* [Problem description] Print the entire listing below word for word, excluding its pictures.

* [Supplied data]
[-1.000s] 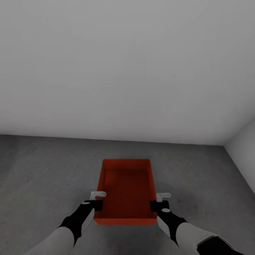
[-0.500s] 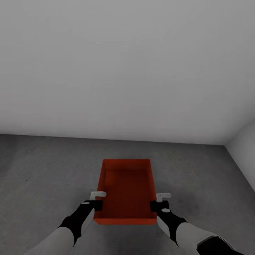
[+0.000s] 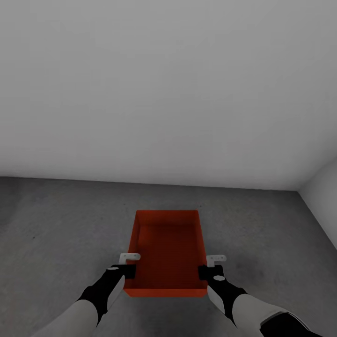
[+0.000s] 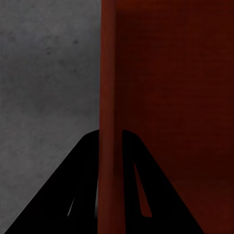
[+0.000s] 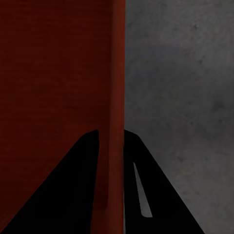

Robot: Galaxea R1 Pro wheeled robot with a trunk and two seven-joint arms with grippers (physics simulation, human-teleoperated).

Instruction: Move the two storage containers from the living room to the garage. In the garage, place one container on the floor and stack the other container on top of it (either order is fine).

* [Result of this exercise]
[-1.000s] 
[-0.500s] 
[+0.000s] 
[+0.000s] 
[+0.000s] 

Robot: Galaxea R1 Pro wheeled robot with a trunk and two seven-joint arms with grippers (physics simulation, human-teleoperated).

Instruction: Move the two storage containers from the living room to the garage. In the garage, place one container on the floor and stack the other container on top of it (either order is fine).

At this stage, the exercise is finished.